#### Work item
Return only the lines of the listing below that run from the line with "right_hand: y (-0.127" through the line with "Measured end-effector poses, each", both ends included, exactly as written.
Data provided: Begin
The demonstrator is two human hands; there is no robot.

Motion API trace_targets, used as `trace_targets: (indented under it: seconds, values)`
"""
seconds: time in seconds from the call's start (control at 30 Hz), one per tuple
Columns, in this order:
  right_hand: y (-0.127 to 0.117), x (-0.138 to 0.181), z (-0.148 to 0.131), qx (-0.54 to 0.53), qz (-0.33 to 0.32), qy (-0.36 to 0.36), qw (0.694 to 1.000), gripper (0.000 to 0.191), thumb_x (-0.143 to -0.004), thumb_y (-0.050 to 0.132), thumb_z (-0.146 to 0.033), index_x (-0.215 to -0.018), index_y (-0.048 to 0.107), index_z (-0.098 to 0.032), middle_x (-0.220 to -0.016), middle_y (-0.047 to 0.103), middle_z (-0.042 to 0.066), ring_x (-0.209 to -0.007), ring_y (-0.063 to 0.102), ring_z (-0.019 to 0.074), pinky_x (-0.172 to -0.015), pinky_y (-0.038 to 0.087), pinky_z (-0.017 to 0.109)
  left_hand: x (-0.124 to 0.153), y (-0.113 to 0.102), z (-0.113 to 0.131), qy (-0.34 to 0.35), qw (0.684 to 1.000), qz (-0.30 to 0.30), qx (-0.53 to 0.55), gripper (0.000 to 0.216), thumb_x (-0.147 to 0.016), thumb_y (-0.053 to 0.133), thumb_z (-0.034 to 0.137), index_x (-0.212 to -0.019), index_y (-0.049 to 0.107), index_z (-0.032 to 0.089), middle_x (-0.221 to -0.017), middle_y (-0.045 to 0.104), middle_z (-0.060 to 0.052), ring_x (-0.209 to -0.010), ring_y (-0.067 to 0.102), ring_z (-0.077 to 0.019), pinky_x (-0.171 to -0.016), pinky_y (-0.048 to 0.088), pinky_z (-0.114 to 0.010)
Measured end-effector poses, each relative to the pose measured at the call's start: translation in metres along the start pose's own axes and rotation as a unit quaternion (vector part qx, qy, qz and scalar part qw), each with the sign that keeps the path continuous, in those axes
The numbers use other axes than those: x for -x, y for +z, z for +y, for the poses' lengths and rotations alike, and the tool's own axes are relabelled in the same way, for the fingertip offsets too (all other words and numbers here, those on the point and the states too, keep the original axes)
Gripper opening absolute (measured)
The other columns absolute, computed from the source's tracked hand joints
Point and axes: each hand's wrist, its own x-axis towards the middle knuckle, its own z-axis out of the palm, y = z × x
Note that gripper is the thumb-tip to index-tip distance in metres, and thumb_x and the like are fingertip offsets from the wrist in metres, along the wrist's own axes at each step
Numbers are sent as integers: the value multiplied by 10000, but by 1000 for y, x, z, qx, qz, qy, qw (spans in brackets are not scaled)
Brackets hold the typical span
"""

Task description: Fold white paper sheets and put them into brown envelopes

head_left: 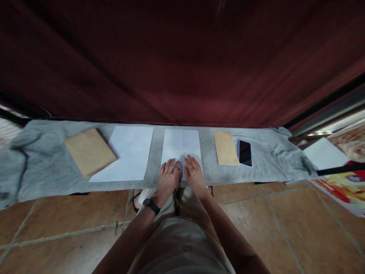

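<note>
A white sheet of paper (181, 144) lies on a grey cloth (42, 171) spread over the tiled floor. My left hand (167, 178) rests flat on the sheet's near edge, fingers stretched out, a black band on its wrist. Beside it my right hand (194, 175) presses flat on the same edge, fingers spread. Neither hand holds anything.
On the cloth to the left lie a stack of white paper (125, 152) and a brown envelope (89, 151). To the right are a smaller brown envelope (226, 147) and a dark phone (245, 153). A dark red curtain (182, 57) hangs behind. More paper (325, 153) lies far right.
</note>
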Motion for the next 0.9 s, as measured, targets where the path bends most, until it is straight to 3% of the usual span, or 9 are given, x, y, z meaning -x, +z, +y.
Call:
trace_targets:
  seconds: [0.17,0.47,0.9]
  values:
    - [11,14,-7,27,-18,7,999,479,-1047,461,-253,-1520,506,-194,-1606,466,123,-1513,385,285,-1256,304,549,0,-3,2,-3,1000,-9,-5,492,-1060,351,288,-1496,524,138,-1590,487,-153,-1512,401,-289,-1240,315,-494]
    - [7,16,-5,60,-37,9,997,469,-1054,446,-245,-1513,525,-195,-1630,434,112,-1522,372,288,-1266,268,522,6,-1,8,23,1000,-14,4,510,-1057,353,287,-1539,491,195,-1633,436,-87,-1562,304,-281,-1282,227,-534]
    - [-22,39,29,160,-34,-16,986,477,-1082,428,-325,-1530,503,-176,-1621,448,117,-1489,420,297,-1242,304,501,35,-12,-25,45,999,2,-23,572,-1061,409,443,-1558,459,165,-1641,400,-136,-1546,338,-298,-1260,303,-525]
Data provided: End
#### The completed task
  right_hand: y (-0.127 to 0.117), x (-0.138 to 0.181), z (-0.148 to 0.131), qx (-0.54 to 0.53), qz (-0.33 to 0.32), qy (-0.36 to 0.36), qw (0.694 to 1.000), gripper (0.000 to 0.191), thumb_x (-0.143 to -0.004), thumb_y (-0.050 to 0.132), thumb_z (-0.146 to 0.033), index_x (-0.215 to -0.018), index_y (-0.048 to 0.107), index_z (-0.098 to 0.032), middle_x (-0.220 to -0.016), middle_y (-0.047 to 0.103), middle_z (-0.042 to 0.066), ring_x (-0.209 to -0.007), ring_y (-0.063 to 0.102), ring_z (-0.019 to 0.074), pinky_x (-0.172 to -0.015), pinky_y (-0.038 to 0.087), pinky_z (-0.017 to 0.109)
  left_hand: x (-0.124 to 0.153), y (-0.113 to 0.102), z (-0.113 to 0.131), qy (-0.34 to 0.35), qw (0.684 to 1.000), qz (-0.30 to 0.30), qx (-0.53 to 0.55), gripper (0.000 to 0.216), thumb_x (-0.147 to 0.016), thumb_y (-0.053 to 0.133), thumb_z (-0.034 to 0.137), index_x (-0.212 to -0.019), index_y (-0.049 to 0.107), index_z (-0.032 to 0.089), middle_x (-0.221 to -0.017), middle_y (-0.045 to 0.104), middle_z (-0.060 to 0.052), ring_x (-0.209 to -0.010), ring_y (-0.067 to 0.102), ring_z (-0.077 to 0.019), pinky_x (-0.171 to -0.016), pinky_y (-0.048 to 0.088), pinky_z (-0.114 to 0.010)
Measured end-effector poses, each relative to the pose measured at the call's start: translation in metres along the start pose's own axes and rotation as a unit quaternion (vector part qx, qy, qz and scalar part qw), each with the sign that keeps the path continuous, in those axes

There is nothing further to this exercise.